Les nouveaux habitués s’acharnent à la détraquer encore un peu plus, jusqu’au moment où elle est enfermée dans une maison de santé ; elle meurt le 22 juillet 1884, étrange jusqu’au bout[33]. Alors, les convenances mondaines reparaissent : Monsieur le comte de Callias, ironie macabre, vient conduire le deuil avec une correction parfaite, et récolte quelques poignées de main étonnées[34].

Je ne sais si Leconte de Lisle assista aux obsèques. Il n’avait jamais voulu recevoir chez lui Nina de Villard, ni Charles Cros[35]. Mais lui-même avait mis un instant le pied dans ce demi-monde littéraire, à l’inquiétude d’un de ses plus sûrs amis. Après les Poèmes Barbares, Jacquemont le pousse à se présenter à l’Académie ; L. de Lisle résiste d’abord, en riant : « Mais pourquoi veux-tu que je me livre à ce genre d’exercice ridicule ? — Eh ! parbleu ! pointe tirer de la tourbe[36] ». Ainsi le plus grand des Parnassiens courait risque de se perdre lui-même dans ce terrain mouvant ; d’autres s’y sont perdus, malgré leur talent, comme Germain Nouveau, malgré leur génie comme Villiers de l’Isle-Adam[37].


  1. Pierre Dufay, Mercure de France, Ier juin 1927, p. 325.
  2. Lepelletier, Verlaine, p. 172-173.
  3. Dix ans de Bohème, p. 111 ; Dufay, ibid., p. 326.
  4. Goudeau, Dix ans, p. 112.
  5. Maurice Dreyfous, Ce que je tiens à dire, p. 35-36.
  6. Journal des Goncourt, VIII, 153-154.
  7. M. Dreyfous, ibid., p. 40.
  8. Lepelletier, Verlaine, p. 177.
  9. De Bersaucourt, Au Temps des Parnassiens, p. 8.
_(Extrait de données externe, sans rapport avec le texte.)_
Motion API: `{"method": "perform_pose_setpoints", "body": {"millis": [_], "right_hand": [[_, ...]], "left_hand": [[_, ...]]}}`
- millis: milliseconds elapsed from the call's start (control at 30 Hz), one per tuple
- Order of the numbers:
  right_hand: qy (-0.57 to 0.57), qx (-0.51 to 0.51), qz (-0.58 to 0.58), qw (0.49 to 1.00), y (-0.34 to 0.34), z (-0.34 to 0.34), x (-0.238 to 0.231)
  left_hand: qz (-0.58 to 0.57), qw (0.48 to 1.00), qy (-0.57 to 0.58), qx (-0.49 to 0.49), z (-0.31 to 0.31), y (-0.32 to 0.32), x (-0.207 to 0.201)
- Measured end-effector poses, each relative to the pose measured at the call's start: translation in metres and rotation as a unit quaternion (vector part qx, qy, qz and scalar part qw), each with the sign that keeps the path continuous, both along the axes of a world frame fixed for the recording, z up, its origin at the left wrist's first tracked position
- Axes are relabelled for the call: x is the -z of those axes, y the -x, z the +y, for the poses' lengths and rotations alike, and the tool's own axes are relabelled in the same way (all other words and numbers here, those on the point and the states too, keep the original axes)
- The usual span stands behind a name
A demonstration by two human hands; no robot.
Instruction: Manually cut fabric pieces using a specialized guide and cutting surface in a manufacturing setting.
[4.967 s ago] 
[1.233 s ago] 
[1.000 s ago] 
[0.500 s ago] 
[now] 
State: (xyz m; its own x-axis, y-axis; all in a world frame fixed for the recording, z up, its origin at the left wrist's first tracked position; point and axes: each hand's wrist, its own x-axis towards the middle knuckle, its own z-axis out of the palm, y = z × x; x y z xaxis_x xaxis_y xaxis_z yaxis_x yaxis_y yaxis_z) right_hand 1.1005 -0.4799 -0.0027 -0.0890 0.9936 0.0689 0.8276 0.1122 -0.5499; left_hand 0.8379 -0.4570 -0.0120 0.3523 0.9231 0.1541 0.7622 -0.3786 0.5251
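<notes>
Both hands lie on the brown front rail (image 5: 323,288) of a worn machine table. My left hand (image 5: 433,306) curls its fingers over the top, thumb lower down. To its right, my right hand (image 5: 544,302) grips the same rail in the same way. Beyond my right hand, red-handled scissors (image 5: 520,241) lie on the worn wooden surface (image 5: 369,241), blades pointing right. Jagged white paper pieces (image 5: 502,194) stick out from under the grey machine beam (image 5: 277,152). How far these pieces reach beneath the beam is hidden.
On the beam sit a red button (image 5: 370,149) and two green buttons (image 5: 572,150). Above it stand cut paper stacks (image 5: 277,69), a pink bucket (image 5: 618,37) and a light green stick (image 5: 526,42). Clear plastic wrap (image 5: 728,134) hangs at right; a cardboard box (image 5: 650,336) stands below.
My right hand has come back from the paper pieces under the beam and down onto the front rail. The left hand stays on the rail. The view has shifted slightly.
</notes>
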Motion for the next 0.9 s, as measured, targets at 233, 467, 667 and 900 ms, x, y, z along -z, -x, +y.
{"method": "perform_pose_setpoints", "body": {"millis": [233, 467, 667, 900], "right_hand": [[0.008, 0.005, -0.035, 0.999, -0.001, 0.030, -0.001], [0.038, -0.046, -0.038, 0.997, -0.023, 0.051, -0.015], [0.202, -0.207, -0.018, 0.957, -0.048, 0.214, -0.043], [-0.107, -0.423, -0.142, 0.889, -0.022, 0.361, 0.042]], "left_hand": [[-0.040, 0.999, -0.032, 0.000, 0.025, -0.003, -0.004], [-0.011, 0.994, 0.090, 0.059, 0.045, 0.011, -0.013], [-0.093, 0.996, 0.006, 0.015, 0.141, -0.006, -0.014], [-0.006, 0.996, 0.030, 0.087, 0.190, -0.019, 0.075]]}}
  10. Lepelletier, Verlaine, p. 177-179 ; de Bersaucourt, ibid., p. 131.
  11. Dreyfous, Ce que je tiens à dire, p. 47.
  12. Id., ibid., p. 50-51.
  13. Dix ans de Bohème, p. 113.
  14. Ce que je tiens à dire, p. 38.
  15. Chez les Passants, pp. 17-24.
  16. Lepelletier, Verlaine, p. 170.
  17. Dufay, Mercure de France, Ier juin 1927, p. 333.
  18. Dreyfous, ibid., pp. 59-60, pp. 210-211.
  19. Lepelletier, p. 179.
  20. De Bersaucourt, p. 13.
  21. Dreyfous, p. 47-48.
  22. Verlaine, Œuvres, I, 308.
  23. Lepelletier, p. 182-183.
  24. Goncourt, Journal, VII, 113.
  25. Ricard, Le Petit Temps, Ier juillet 1899.
  26. Goudeau, Dix ans, p. 108-110 ; de Bersaucourt, p. 143-145.
  27. Lepelletier, p. 205 ; Ricard, Le Petit Temps, Ier juillet 1899, et Revue (des Revues), Ier février 1902, p. 309.
  28. Dufay, ibid., p. 344 ; Lepelletier, ibid., p. 172-174 ; Léo Larguier, Nouvelles Littéraires du 17 décembre 1927.
  29. Dufay, ibid., p. 345.
  30. Dufay, Mercure de France du Ier juin 1927, p. 347.
  31. De Bersaucourt, p. 168, 170.
  32. Goncourt, Journal, VIII, 94 ; Goudeau, Dix ans, p. 116-117.
  33. Dufay, ibid. ; de Bersaucourt, p. 150.
  34. Dufay, ibid., p. 348.
  35. Calmettes, p. 307.
  36. Calmettes, p. 124-126.
  37. Cf. Léon Vérane, Nouvelles Littéraires du 19 novembre 1927.